In Inghilterra ancora trovansi alcune traccie di opere scientifiche sul diritto romano, come pure nei Paesi Bassi, in Spagna e in Portogallo. È da avvertire però che nelle scuole di diritto che ebbero origine all'estero contemporaneamente, o poco dopo a quella di Bologna, insegnarono giureconsulti italiani. In questo tempo si ricorda il legislatore _Placentinus_ della scuola dei glossatori, il quale insegnava il diritto romano a Montpellier, e il giureconsulto _Vacarius_ che fondava un centro di studii giuridici verso il 1149 ad Oxford in Inghilterra, scrivendo anche sul diritto romano un libro intitolato: _Liber ex universo enucleato jure exceptus et pauperibus præsertim destinatus_[65]. Gli studenti di teologia mossero aspra guerra al giureconsulto italiano, forse perchè ne temevano la concorrenza per la nascente università di Oxford, e fu perciò costretto a sospendere le sue lezioni[66].
Dopo _Vacarius_, in Inghilterra si insegnò il diritto romano unitamente al diritto canonico, e fu coltivato specialmente dal clero, essendo ritenuto necessario quello studio per formare buoni canonisti.
Nelle Corti di giurisdizione ecclesiastica quando mancava l'autorità di Gregorio o di Clemente, si citava quella di Giustiniano[67].
In Germania non si ricorda nel medio evo alcuna opera scientifica. Il diritto allora non contava nessuna scuola e si acquistavano le cognizioni sulle leggi necessarie esclusivamente alla pratica. All'infuori dei Formularii e di alcune altre rozze compilazioni di diritto consuetudinarie, non si trova nei paesi della Germania nessuna traccia di cultura giuridica, nè verun centro autorevole di studii neppure ai tempi che sorgeva in Italia la scuola famosa d'Irnerio[68].
Da questi pochi cenni si rileva chiaramente che all'infuori dell'Italia, in nessun altro paese d'Europa il diritto romano poteva acquistare importanza di scienza e autorità di legge. Le condizioni necessarie allo sviluppo degli studii giuridici mancavano altrove, e fu quindi per effetto del naturale andamento delle leggi di civiltà che ebbe origine in Italia la prima scuola di diritto, dove si ravvivarono le tradizioni antiche e si riordinò la cultura.
Se i tedeschi però scarseggiarono di attività scientifica nei tempi che precedevano il risorgimento giuridico in Italia, non appena si diffuse la fama della scuola bolognese, accorsero in gran numero colà e frequentarono con ardore gli studii del diritto.
Già abbiamo dimostrato come per le mutate condizioni sociali fosse divenuto indispensabile l'acquisto di una buona cultura giuridica a tutti quei paesi in cui era subentrato all'odioso regime feudale la vita agiata e feconda dei comuni.

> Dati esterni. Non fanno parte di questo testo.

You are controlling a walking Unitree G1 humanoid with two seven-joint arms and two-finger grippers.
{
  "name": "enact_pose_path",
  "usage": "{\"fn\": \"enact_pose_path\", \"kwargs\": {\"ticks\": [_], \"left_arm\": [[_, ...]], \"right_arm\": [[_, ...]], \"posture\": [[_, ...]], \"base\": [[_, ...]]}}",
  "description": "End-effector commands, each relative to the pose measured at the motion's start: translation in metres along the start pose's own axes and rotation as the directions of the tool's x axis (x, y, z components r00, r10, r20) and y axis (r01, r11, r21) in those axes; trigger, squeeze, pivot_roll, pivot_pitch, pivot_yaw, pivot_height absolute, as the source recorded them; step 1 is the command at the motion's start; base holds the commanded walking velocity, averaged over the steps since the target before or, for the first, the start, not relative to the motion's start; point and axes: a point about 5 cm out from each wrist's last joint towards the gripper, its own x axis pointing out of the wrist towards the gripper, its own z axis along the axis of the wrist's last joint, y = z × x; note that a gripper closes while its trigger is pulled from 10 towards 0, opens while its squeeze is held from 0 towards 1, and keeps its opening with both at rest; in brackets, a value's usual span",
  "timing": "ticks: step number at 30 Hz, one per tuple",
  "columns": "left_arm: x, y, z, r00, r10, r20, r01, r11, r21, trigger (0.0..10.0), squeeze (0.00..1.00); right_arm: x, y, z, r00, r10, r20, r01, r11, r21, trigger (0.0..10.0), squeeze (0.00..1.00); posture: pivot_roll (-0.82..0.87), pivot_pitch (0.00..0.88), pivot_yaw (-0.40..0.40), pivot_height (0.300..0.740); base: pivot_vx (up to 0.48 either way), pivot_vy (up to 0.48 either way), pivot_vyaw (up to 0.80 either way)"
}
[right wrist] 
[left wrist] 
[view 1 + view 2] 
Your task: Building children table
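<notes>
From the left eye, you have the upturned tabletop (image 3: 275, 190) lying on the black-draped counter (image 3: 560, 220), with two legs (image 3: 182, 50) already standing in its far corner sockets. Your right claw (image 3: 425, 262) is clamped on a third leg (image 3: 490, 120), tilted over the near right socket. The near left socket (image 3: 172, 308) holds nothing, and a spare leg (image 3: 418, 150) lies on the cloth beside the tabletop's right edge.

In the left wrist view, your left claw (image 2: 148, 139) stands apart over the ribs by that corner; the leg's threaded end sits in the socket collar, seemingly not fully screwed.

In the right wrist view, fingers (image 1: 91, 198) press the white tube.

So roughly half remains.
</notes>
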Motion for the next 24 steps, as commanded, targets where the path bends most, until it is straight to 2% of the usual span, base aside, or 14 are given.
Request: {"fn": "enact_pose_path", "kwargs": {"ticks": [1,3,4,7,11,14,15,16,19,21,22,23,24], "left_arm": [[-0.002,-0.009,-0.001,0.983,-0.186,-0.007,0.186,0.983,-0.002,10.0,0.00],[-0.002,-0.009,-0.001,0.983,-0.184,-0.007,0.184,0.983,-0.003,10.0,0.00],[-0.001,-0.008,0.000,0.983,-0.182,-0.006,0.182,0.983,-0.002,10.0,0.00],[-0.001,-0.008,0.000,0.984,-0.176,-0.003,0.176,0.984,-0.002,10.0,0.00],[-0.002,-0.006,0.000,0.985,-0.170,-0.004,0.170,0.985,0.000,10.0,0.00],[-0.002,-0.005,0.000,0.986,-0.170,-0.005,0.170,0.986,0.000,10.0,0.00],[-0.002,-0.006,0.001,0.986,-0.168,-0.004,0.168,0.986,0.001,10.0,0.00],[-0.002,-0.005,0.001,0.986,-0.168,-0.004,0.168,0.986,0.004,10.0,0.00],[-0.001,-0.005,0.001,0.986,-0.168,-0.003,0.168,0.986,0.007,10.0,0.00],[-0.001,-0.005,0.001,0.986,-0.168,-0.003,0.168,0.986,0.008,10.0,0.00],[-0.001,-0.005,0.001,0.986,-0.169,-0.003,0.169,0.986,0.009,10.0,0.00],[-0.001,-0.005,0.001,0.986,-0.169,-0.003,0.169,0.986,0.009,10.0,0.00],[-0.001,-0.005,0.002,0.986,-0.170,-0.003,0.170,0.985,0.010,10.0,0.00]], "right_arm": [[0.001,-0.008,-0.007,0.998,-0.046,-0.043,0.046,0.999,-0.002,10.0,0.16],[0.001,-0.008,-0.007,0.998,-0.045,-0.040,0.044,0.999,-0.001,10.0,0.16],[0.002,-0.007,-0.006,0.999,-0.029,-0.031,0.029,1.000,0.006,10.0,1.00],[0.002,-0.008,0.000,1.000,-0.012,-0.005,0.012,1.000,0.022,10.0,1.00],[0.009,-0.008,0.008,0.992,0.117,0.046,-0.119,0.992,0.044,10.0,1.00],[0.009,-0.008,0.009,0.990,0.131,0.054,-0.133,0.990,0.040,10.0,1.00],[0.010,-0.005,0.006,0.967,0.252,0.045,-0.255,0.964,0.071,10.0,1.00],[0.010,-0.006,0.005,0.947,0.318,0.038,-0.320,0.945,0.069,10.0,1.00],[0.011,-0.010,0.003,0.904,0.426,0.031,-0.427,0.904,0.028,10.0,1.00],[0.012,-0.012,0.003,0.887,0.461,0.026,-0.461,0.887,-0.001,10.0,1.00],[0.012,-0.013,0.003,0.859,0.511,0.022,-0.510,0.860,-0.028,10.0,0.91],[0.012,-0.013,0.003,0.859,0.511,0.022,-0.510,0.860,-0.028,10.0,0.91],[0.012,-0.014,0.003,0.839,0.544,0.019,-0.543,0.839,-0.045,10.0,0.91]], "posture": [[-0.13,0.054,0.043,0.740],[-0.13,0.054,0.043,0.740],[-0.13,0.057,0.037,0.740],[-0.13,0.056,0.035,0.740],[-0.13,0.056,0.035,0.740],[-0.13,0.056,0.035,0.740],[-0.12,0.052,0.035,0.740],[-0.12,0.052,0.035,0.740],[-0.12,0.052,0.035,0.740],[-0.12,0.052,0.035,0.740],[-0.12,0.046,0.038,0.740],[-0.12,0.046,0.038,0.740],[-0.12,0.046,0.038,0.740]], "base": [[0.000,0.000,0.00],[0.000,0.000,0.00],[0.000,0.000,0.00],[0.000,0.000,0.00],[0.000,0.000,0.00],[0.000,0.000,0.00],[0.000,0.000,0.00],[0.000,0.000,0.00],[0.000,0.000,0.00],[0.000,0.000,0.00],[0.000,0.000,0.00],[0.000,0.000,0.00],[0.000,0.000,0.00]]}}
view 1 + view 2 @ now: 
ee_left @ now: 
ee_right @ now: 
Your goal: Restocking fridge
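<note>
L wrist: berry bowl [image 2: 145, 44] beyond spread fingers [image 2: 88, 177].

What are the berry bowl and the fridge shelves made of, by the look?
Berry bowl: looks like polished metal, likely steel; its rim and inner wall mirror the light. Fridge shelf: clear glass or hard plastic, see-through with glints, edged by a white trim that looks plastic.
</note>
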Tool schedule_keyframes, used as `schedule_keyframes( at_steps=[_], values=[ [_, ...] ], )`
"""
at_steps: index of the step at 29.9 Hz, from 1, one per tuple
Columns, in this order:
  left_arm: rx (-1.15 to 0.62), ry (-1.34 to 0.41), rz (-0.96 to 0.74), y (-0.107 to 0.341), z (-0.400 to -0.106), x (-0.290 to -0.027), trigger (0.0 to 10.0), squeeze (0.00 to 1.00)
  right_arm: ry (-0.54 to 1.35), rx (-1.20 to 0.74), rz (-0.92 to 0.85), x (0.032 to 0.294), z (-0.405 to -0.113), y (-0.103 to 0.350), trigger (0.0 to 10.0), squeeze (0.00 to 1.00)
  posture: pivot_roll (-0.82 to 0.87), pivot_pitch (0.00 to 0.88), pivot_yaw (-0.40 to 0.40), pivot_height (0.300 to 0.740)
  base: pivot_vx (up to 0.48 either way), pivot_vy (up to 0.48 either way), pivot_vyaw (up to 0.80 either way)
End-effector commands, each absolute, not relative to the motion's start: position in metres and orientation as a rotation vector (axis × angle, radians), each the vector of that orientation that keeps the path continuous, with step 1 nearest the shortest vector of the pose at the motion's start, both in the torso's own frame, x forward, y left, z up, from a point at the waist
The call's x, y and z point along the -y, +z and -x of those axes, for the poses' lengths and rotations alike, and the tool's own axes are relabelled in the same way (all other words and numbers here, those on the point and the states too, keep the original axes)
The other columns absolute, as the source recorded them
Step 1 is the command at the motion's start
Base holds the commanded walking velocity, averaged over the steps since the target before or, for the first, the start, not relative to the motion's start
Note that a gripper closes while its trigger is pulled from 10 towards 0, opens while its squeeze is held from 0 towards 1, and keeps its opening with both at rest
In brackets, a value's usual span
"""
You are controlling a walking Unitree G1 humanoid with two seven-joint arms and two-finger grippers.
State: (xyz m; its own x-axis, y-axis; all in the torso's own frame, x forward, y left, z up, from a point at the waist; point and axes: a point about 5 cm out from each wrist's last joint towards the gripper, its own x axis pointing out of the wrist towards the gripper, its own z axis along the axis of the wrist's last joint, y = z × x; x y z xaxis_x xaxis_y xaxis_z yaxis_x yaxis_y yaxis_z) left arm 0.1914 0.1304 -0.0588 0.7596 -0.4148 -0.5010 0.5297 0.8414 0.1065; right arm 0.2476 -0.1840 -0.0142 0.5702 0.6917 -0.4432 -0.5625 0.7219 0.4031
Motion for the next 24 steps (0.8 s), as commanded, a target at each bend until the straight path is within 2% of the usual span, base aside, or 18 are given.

Il diritto romano se era utile a ricostituire sulle basi dell'antica legislazione una nuova giurisprudenza, svariata nei suoi principii e nelle sue applicazioni e conforme ai bisogni ed alle tendenze della vita comunale, non era meno necessario ai principi di quel tempo per sostenere le idee di assoluto dominio e giustificare coi precetti di una antica legislazione e coi responsi di famosi giureconsulti la legittimità del potere da essi esercitato.
Federigo I, imperatore di Germania, che ebbe necessità più di tutti i suoi antecessori di consolidare il principio di sovranità, minacciato gravemente dai frequenti moti di ribellione che erano i segni precursori della prossima rivoluzione comunale, volle legittimare le sue ambiziose mire di dominio universale, ricorrendo all'autorità di quei primi giureconsulti italiani che in quel tempo avevano levato tanta fama di sè nella scuola di Bologna.